Exercise: Each line of the data below from the one holding "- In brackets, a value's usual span" to the one holding "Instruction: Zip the", inclusive, is to be reproduced exactly; no other line belongs in the answer.

Data extract: Begin

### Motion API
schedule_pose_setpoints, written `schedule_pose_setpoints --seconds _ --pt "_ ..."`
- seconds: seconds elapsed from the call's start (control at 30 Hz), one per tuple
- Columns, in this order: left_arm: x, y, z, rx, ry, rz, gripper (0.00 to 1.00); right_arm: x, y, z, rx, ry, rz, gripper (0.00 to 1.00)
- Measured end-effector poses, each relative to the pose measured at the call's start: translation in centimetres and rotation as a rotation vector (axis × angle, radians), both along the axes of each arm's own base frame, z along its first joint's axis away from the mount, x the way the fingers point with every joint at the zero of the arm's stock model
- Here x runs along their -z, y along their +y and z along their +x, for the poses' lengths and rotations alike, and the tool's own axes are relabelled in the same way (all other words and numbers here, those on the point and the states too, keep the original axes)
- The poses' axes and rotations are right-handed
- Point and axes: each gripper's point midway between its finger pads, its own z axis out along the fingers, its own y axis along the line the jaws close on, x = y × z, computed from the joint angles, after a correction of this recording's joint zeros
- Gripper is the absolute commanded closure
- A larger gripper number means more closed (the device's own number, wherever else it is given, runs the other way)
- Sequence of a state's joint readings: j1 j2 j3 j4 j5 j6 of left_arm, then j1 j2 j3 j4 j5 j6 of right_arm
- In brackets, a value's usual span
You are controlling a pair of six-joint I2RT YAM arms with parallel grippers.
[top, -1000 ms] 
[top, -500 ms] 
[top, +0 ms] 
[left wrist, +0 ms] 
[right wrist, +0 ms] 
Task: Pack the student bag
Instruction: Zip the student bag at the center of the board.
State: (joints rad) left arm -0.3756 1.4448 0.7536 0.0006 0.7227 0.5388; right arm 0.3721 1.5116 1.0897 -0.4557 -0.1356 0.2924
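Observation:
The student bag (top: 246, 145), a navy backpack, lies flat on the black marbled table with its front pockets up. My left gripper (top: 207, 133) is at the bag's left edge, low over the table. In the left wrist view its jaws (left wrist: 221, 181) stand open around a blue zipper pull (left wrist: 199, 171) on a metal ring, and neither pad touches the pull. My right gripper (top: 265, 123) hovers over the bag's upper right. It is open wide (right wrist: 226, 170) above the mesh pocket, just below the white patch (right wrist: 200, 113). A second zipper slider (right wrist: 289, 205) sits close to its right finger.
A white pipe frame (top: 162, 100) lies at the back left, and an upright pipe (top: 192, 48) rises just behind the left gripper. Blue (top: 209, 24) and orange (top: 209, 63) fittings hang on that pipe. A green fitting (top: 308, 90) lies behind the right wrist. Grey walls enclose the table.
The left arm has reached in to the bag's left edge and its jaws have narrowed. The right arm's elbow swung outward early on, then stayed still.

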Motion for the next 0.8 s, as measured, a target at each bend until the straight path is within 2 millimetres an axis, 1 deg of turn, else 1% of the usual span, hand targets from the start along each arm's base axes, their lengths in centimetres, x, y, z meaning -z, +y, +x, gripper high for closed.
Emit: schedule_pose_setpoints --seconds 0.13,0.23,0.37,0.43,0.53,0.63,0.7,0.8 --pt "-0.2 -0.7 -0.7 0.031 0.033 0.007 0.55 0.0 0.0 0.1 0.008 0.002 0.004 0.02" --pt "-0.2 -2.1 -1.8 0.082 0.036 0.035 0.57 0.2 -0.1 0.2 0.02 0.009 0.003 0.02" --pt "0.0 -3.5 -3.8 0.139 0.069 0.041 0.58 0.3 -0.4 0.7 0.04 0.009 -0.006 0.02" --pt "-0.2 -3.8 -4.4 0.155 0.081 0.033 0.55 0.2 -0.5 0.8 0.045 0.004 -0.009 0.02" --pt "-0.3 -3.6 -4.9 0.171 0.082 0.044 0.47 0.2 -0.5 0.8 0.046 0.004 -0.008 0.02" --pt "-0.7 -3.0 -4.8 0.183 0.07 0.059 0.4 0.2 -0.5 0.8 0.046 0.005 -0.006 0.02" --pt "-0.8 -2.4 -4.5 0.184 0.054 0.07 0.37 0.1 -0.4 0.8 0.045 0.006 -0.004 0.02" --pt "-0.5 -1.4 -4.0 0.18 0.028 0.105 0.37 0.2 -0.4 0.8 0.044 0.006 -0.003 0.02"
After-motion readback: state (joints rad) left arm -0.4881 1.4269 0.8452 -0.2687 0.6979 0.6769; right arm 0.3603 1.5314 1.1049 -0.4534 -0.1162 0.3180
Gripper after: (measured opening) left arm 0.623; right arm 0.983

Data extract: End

Response to this task:
- In brackets, a value's usual span
You are controlling a pair of six-joint I2RT YAM arms with parallel grippers.
[top, -1000 ms] 
[top, -500 ms] 
[top, +0 ms] 
[left wrist, +0 ms] 
[right wrist, +0 ms] 
Task: Pack the student bag
Instruction: Zip the student bag at the center of the board.

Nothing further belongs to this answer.